When the program's done running, I do a passive queue_declare, and the
message count has increased by ~400 each time the program has run.
It's actually more like 300 the first time and 500 the second time,
but it seems like overall, I get about 400 per run.

>> Is there a way that I can tell whether the message I sent was dropped
>> by the server?
>
> You can run rabbit_amqqueue:stat_all() in the shell.

Ok, so there isn't a return code from basic_publish that will tell me
it was dropped?

> That shouldn't take a minute even with a TX per message and logging to disk.
>
> I think something may not be quite right with your setup.

I'd be willing to believe that.  When running with one transaction per
message, my system is almost idle.  python's taking 2-3% of the cpu,
beam.smp is taking less than that, and my IO is a few KB/s.  Do you
have any advice for figuring out what's going on?  My system is a
core2 duo with a pair of raptor10k drives in RAID1 on a 3ware 9650; I
shouldn't be too starved for cpu, io, or memory with this setup, so
any advice for where to start would be much appreciated.

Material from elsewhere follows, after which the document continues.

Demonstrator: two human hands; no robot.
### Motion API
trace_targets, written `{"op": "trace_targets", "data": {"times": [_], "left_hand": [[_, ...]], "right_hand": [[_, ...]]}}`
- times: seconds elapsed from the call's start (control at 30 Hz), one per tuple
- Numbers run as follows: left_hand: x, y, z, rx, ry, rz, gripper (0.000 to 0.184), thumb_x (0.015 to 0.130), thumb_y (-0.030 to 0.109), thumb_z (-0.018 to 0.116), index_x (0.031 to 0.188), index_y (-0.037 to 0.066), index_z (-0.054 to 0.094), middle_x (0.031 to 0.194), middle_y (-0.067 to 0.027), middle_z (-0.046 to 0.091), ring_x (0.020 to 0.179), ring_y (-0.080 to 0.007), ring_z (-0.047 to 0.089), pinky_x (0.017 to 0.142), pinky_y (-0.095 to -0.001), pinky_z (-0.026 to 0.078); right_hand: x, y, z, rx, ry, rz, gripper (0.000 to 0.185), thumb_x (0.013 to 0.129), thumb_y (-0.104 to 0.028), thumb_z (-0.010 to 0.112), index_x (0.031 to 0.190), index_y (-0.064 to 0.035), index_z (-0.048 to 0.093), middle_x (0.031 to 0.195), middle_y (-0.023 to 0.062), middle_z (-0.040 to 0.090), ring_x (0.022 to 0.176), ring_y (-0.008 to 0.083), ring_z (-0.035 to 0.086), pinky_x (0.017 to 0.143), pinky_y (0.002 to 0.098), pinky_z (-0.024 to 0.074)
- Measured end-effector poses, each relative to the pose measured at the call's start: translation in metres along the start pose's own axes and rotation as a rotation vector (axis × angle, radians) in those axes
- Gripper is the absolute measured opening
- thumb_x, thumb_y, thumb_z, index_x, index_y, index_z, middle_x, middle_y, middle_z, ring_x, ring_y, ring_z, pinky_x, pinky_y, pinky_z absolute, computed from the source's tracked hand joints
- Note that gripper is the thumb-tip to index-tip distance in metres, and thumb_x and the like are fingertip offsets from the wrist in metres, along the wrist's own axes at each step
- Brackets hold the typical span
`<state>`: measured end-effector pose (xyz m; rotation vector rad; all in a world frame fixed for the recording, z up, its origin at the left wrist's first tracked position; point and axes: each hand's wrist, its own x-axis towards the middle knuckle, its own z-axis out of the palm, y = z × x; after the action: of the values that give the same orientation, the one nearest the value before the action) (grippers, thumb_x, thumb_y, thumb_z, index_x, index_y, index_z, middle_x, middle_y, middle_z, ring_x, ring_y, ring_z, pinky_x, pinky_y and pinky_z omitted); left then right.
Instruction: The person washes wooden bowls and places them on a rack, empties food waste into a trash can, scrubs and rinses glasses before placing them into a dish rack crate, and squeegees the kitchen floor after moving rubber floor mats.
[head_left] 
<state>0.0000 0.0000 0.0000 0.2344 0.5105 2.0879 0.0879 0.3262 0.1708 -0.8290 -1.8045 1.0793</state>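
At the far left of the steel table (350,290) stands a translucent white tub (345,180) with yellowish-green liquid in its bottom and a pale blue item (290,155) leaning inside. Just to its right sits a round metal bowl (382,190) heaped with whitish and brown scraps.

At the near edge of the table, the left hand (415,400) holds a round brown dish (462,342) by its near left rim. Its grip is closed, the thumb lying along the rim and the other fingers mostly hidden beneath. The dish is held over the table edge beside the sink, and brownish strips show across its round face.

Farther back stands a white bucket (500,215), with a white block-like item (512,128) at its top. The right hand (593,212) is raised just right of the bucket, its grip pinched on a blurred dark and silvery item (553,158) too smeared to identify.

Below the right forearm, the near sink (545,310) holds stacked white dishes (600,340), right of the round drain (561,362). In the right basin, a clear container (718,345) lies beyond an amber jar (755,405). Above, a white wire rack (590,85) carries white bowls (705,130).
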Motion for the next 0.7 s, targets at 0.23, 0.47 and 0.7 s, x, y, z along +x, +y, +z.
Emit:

> Either with a transaction or by setting up a return handler (and
> setting the mandatory flag).
>
> BTW, when I run this code:
>
> #!/usr/bin/python2.5
>
> import sys
> from time import time
> import amqplib.client_0_8 as A
>
> q = "q-%d" % int(time())
>
> conn = A.Connection("127.0.0.1", "guest", "guest")
> chan = conn.channel()
>
> chan.queue_declare(queue=q, auto_delete=True, durable=False)
>
> for i in range(1000):
>    print i
>    m = A.Message(str(i), delivery_mode=1)
>    print chan.basic_publish(m, "", q, mandatory=True, immediate=False)
>
> and then in the shell
>
> rabbit at xlr8)3> rabbit_amqqueue:stat_all().
> [{ok,{resource,<<"/">>,queue,<<"q-1222121318">>},1000,0}]
>
> which would indicate that 1000 messages got enqueued.

Is the difference then that my queues are persistent?  I'm using a
topic exchange with just one persistent, non-autodelete queue.  Does
that change things?

> And maybe this is a stupid question, but why are you enqueuing stuff?
> Don't you want it to be delivered?

Isn't enqueuing a necessary step before delivery?  The system I'm
working on processes a lot of files, and as files are processed new
files or database rows are created that have to be processed
downstream.  Sometimes the programs doing the processing get hung up
on invalid data, or get flooded with more data than they can process
in a timely manner, so the workloads get really badly backed up.  I've
seen programs that have millions of tasks in their job queues more
than a few times.

We currently have a "message queue" system that is just files written
to the hard drive; different directories are the job queues for
different actors, and the files in them are just identifiers for
database or file-based workloads.  I want to replace that with real
message queue system for all sorts of reasons, so I'm just
experimenting with RabbitMQ to see if it does what I need, and to see
how good the performance and stability are.